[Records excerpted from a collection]
· · · · · · ·

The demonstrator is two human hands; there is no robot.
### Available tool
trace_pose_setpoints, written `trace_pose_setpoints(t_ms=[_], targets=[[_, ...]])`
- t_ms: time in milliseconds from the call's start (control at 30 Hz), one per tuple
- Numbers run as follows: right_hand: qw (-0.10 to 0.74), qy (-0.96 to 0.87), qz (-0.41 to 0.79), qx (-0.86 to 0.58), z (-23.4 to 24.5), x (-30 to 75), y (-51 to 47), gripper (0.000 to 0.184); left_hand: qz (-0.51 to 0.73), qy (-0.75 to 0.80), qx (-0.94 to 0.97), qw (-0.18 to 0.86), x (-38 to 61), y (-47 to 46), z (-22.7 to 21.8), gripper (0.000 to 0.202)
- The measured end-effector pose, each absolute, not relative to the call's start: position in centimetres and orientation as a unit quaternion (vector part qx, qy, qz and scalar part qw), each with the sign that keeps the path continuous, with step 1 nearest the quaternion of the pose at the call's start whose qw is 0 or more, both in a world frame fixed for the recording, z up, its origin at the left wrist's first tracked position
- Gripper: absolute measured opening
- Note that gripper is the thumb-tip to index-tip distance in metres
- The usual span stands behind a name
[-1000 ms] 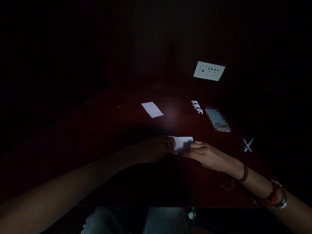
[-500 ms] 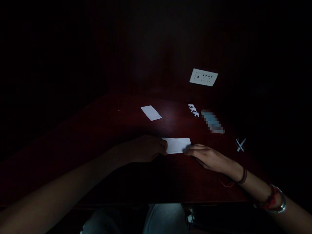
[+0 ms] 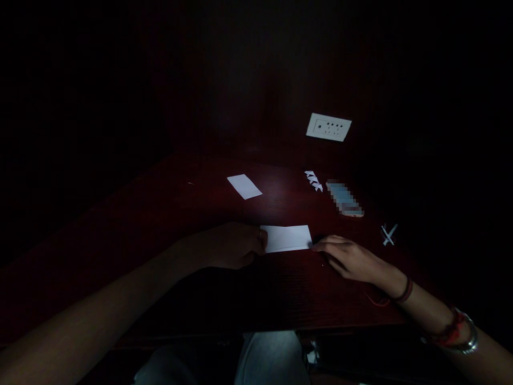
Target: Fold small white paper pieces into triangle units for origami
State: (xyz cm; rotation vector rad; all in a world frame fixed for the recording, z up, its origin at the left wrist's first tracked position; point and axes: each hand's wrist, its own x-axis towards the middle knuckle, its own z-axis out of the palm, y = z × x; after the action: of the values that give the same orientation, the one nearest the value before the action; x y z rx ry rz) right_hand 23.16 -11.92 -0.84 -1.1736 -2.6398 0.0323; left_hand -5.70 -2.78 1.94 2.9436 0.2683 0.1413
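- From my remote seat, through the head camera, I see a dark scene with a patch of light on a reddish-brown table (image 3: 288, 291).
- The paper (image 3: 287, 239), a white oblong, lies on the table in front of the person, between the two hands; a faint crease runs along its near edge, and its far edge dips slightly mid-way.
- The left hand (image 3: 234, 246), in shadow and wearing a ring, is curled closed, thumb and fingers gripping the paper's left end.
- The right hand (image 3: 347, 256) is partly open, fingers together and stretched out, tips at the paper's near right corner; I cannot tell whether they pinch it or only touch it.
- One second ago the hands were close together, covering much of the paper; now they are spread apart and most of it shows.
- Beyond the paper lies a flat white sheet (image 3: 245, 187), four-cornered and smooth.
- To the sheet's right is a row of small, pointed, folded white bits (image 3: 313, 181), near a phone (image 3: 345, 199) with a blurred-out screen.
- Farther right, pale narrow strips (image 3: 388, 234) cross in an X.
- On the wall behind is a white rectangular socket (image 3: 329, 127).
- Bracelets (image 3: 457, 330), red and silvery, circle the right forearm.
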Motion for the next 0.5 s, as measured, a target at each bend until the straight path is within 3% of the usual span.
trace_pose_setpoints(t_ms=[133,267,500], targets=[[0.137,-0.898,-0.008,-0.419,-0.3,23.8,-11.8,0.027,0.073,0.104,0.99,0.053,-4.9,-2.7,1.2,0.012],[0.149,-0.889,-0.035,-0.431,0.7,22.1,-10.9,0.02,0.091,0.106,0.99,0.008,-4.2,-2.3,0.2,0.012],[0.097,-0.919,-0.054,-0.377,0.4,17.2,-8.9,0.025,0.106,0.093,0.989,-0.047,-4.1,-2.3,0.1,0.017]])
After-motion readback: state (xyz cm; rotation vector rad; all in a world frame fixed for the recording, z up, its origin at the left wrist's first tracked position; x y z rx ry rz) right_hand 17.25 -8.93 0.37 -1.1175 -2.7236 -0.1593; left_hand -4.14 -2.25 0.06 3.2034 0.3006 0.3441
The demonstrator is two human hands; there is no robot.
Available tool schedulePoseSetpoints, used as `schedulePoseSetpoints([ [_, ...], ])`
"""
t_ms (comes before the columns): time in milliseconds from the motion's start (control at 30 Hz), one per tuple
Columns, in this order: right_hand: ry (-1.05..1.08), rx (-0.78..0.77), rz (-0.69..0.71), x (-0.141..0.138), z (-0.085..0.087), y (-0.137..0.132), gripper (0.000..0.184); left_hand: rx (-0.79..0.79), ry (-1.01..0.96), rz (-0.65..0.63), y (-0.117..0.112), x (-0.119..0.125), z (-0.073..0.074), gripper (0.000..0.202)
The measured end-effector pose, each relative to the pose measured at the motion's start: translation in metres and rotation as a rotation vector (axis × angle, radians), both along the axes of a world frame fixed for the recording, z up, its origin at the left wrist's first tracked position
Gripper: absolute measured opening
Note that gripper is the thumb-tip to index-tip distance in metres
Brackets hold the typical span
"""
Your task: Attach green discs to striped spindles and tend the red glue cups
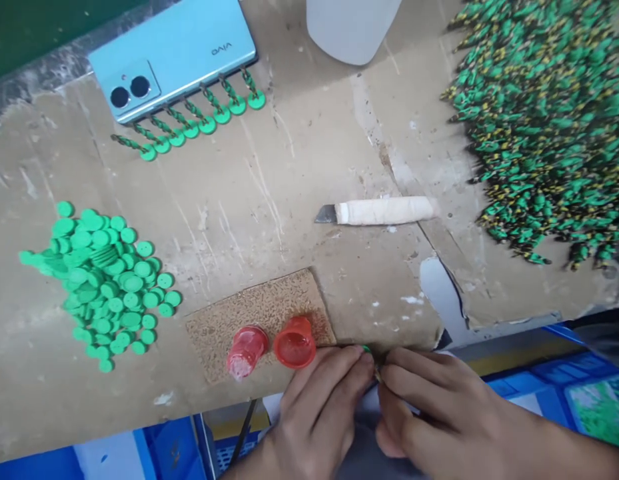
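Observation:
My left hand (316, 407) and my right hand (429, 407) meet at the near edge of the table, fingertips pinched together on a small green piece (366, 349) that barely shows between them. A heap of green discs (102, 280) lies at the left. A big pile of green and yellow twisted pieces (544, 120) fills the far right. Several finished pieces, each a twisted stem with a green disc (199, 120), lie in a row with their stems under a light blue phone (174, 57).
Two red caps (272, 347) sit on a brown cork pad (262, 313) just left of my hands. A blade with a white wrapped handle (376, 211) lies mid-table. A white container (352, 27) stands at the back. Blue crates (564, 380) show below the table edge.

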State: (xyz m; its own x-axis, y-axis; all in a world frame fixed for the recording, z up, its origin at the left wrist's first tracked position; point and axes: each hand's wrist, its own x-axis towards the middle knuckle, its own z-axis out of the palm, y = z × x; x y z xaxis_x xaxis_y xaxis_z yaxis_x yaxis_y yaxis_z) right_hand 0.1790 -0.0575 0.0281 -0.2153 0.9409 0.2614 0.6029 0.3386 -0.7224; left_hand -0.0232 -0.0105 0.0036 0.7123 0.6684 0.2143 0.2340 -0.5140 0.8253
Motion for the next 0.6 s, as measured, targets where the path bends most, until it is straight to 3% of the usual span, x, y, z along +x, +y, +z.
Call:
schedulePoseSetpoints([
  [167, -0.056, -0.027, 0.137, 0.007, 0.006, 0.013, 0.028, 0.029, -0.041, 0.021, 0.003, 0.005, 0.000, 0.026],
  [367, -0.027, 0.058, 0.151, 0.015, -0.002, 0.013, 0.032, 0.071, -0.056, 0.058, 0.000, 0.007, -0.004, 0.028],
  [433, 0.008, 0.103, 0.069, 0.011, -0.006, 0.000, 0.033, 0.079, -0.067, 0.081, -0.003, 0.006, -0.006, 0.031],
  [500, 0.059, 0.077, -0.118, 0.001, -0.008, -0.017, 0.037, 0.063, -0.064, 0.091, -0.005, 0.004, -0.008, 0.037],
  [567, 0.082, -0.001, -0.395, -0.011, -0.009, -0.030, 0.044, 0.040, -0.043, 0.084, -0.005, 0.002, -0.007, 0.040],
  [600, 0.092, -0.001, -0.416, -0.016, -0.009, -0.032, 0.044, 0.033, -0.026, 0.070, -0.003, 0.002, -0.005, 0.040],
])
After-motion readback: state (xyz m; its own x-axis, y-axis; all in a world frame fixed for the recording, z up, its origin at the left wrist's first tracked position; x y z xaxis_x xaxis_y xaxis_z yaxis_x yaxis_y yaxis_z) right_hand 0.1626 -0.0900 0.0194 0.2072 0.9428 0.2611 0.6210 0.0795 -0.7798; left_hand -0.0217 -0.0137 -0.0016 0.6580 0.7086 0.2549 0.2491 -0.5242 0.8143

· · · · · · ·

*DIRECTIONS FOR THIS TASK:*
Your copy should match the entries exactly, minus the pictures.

*SOLUTION TO THIS EXERCISE:*
The demonstrator is two human hands; there is no robot.
### Available tool
trace_pose_setpoints, written `trace_pose_setpoints(t_ms=[_], targets=[[_, ...]])`
- t_ms: time in milliseconds from the call's start (control at 30 Hz), one per tuple
- Numbers run as follows: right_hand: qw (-0.10 to 0.74), qy (-0.96 to 0.87), qz (-0.41 to 0.79), qx (-0.86 to 0.58), z (-23.4 to 24.5), x (-30 to 75), y (-51 to 47), gripper (0.000 to 0.184); left_hand: qz (-0.51 to 0.73), qy (-0.75 to 0.80), qx (-0.94 to 0.97), qw (-0.18 to 0.86), x (-38 to 61), y (-47 to 46), z (-22.7 to 21.8), gripper (0.000 to 0.202)
- The measured end-effector pose, each absolute, not relative to the call's start: position in centimetres and orientation as a unit quaternion (vector part qx, qy, qz and scalar part qw), each with the sign that keeps the path continuous, with step 1 nearest the quaternion of the pose at the call's start whose qw is 0 or more, both in a world frame fixed for the recording, z up, its origin at the left wrist's first tracked position
- Gripper: absolute measured opening
- Note that gripper is the thumb-tip to index-tip distance in metres
- The usual span stands behind a name
[-1000 ms] 
[-500 ms] 
[+0 ms] 
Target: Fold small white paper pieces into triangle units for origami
State: (xyz cm; rotation vector rad; all in a world frame fixed for the recording, z up, its origin at the left wrist's first tracked position; point and axes: each hand's wrist, its own x-axis towards the middle knuckle, its own z-axis out of the palm, y = z × x; after the action: of the values that give the same orientation, the one nearest the value before the action; x y z rx ry rz) right_hand 23.16 -11.92 -0.84 -1.1736 -2.6398 0.0323; left_hand -5.70 -2.78 1.94 2.9436 0.2683 0.1413
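- From my remote seat, through the head camera, I see a dark scene with a patch of light on a reddish-brown table (image 3: 288, 291).
- The paper (image 3: 287, 239), a white oblong, lies on the table in front of the person, between the two hands; a faint crease runs along its near edge, and its far edge dips slightly mid-way.
- The left hand (image 3: 234, 246), in shadow and wearing a ring, is curled closed, thumb and fingers gripping the paper's left end.
- The right hand (image 3: 347, 256) is partly open, fingers together and stretched out, tips at the paper's near right corner; I cannot tell whether they pinch it or only touch it.
- One second ago the hands were close together, covering much of the paper; now they are spread apart and most of it shows.
- Beyond the paper lies a flat white sheet (image 3: 245, 187), four-cornered and smooth.
- To the sheet's right is a row of small, pointed, folded white bits (image 3: 313, 181), near a phone (image 3: 345, 199) with a blurred-out screen.
- Farther right, pale narrow strips (image 3: 388, 234) cross in an X.
- On the wall behind is a white rectangular socket (image 3: 329, 127).
- Bracelets (image 3: 457, 330), red and silvery, circle the right forearm.
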Motion for the next 0.5 s, as measured, a target at each bend until the straight path is within 3% of the usual span.
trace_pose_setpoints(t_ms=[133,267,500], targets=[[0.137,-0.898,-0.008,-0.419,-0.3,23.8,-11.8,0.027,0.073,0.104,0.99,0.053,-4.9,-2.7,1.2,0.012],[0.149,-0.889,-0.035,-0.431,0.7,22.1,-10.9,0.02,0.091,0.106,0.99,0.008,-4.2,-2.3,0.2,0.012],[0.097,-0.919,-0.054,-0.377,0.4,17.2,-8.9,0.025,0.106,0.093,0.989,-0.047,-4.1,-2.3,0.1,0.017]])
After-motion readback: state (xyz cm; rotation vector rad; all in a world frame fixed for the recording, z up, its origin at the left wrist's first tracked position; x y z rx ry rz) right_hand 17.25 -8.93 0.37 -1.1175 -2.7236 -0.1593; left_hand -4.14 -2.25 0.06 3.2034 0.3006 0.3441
The demonstrator is two human hands; there is no robot.
Available tool schedulePoseSetpoints, used as `schedulePoseSetpoints([ [_, ...], ])`
"""
t_ms (comes before the columns): time in milliseconds from the motion's start (control at 30 Hz), one per tuple
Columns, in this order: right_hand: ry (-1.05..1.08), rx (-0.78..0.77), rz (-0.69..0.71), x (-0.141..0.138), z (-0.085..0.087), y (-0.137..0.132), gripper (0.000..0.184); left_hand: rx (-0.79..0.79), ry (-1.01..0.96), rz (-0.65..0.63), y (-0.117..0.112), x (-0.119..0.125), z (-0.073..0.074), gripper (0.000..0.202)
The measured end-effector pose, each relative to the pose measured at the motion's start: translation in metres and rotation as a rotation vector (axis × angle, radians), both along the axes of a world frame fixed for the recording, z up, its origin at the left wrist's first tracked position
Gripper: absolute measured opening
Note that gripper is the thumb-tip to index-tip distance in metres
Brackets hold the typical span
"""
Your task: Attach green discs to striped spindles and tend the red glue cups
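Observation:
My left hand (316, 407) and my right hand (429, 407) meet at the near edge of the table, fingertips pinched together on a small green piece (366, 349) that barely shows between them. A heap of green discs (102, 280) lies at the left. A big pile of green and yellow twisted pieces (544, 120) fills the far right. Several finished pieces, each a twisted stem with a green disc (199, 120), lie in a row with their stems under a light blue phone (174, 57).
Two red caps (272, 347) sit on a brown cork pad (262, 313) just left of my hands. A blade with a white wrapped handle (376, 211) lies mid-table. A white container (352, 27) stands at the back. Blue crates (564, 380) show below the table edge.
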
State: (xyz m; its own x-axis, y-axis; all in a world frame fixed for the recording, z up, its origin at the left wrist's first tracked position; point and axes: each hand's wrist, its own x-axis towards the middle knuckle, its own z-axis out of the palm, y = z × x; x y z xaxis_x xaxis_y xaxis_z yaxis_x yaxis_y yaxis_z) right_hand 0.1790 -0.0575 0.0281 -0.2153 0.9409 0.2614 0.6029 0.3386 -0.7224; left_hand -0.0232 -0.0105 0.0036 0.7123 0.6684 0.2143 0.2340 -0.5140 0.8253
Motion for the next 0.6 s, as measured, targets where the path bends most, until it is straight to 3% of the usual span, x, y, z along +x, +y, +z.
Call:
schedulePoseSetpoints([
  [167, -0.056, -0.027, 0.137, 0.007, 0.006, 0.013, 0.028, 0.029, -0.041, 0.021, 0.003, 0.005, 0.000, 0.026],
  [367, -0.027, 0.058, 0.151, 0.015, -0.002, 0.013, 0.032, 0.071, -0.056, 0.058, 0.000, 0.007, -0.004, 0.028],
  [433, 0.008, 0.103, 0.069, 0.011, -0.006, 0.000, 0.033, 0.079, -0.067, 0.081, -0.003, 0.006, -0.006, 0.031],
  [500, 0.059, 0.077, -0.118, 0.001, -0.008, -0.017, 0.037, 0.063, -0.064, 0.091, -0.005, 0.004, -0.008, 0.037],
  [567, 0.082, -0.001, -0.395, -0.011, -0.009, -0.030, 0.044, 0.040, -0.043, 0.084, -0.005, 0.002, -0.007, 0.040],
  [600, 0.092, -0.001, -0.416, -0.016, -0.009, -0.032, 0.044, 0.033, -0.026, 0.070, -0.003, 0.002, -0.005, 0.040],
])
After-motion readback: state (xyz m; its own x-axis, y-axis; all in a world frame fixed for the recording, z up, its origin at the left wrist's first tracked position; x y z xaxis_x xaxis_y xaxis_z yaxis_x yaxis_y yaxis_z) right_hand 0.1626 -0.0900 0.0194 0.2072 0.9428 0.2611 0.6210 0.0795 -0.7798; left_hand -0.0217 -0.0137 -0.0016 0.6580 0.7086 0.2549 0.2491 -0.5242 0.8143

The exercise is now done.